Atmospheric science professor identifies ways to reduce false alarms on climate change

In this year of extreme weather events -- from devastating West Coast wildfires to tropical Atlantic storms that have exhausted the alphabet -- scientists and members of the public are asking when these extreme events can be scientifically linked to climate change.

Dale Durran, a professor of atmospheric sciences at the University of Washington, argues that climate science need to approach this question in a way similar to how weather forecasters issue warnings for hazardous weather.

In a new paper, published in the October issue of the Bulletin of the American Meteorological Society, he draws on the weather forecasting community's experience in predicting extreme weather events such as tornadoes, flash floods, high winds and winter storms.

If forecasters send out a mistaken alert too often, people will start to ignore them. If they don't alert for severe events, people will get hurt. How can the atmospheric sciences community find the right balance?

Most current approaches to attributing extreme weather events to global warming, he says, such as the conditions leading to the ongoing Western wildfires, focus on the likelihood of raising a false alarm.

Scientists do this by using statistics to estimate the increase in the probability of that event that is attributable to climate change. Those statistical measures are closely related to the "false alarm ratio," an important metric used to assess the quality of hazardous weather warnings.

But there is a second key metric used to assess the performance of weather forecasters, he argues: The probably that the forecast will correctly warn of events that actually occur, known as the "probability of detection." The ideal probability of detection score is 100%, while the ideal false-alarm rate would be zero.

Probability of detection has mostly been ignored when it comes to linking extreme events to climate change, he says. Yet both weather forecasting and climate change attribution face a tradeoff between the two. In both weather forecasting and climate-change attribution, calculations in the paper show that raising the thresholds to reduce false alarms produces a much greater drop in the probability of detection.

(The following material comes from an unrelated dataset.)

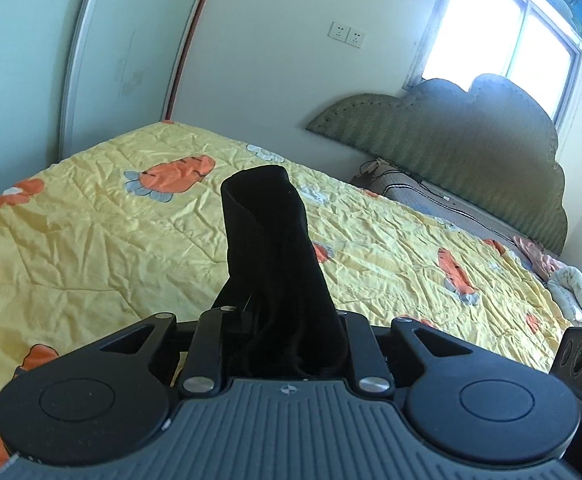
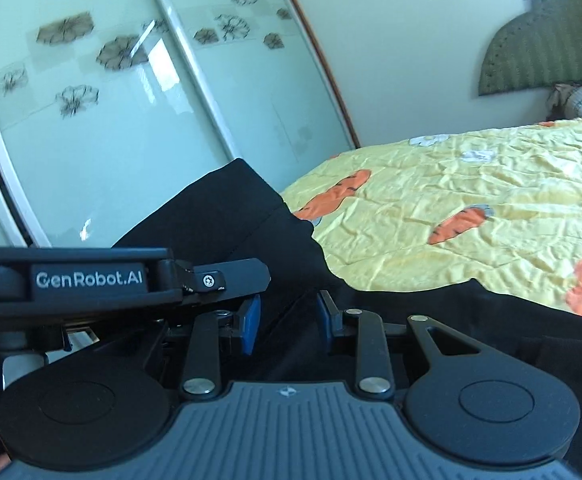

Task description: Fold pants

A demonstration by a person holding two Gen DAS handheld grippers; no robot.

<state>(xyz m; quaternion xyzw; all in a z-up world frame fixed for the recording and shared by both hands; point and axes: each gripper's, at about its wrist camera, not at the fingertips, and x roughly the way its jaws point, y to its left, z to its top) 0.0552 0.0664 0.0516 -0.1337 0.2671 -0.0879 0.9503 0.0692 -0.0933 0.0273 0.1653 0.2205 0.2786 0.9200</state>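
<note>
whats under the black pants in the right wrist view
The yellow carrot-print quilt shows beside the black pants and seems to run on beneath them, though that part is covered. Nearer the camera, the cloth fills the gap in the right tool and hides whatever lies below.

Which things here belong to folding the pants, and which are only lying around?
Belong to the job:
- black pants
- left claw, shut on the pants
- right claw, shut on the pants
- yellow quilt, the folding surface

Just lying about:
- green headboard
- pillow
- crumpled bedding
- wall sockets
</note>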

Drawing on a hypothetical example of a tornado forecaster whose false alarm ratio is zero, but is accompanied by a low probability of detection, he writes that such an "overly cautious tornado forecasting strategy might be argued by some to be smart politics in the context of attributing extreme events to global warming, but it is inconsistent with the way meteorologists warn for a wide range of hazardous weather, and arguably with the way society expects to be warned about threats to property and human life."

Why does this matter? The paper concludes by noting: "If a forecaster fails to warn for a tornado there may be serious consequences and loss of life, but missing the forecast does not make next year's tornadoes more severe."

"On the other hand, every failure to alert the public about those extreme events actually influenced by global warming facilitates the illusion that mankind has time to delay the actions required to address the source of that warming. Because the residence time of CO₂ in the atmosphere is many hundreds to thousands of years the cumulative consequences of such errors can have a very long lifetime."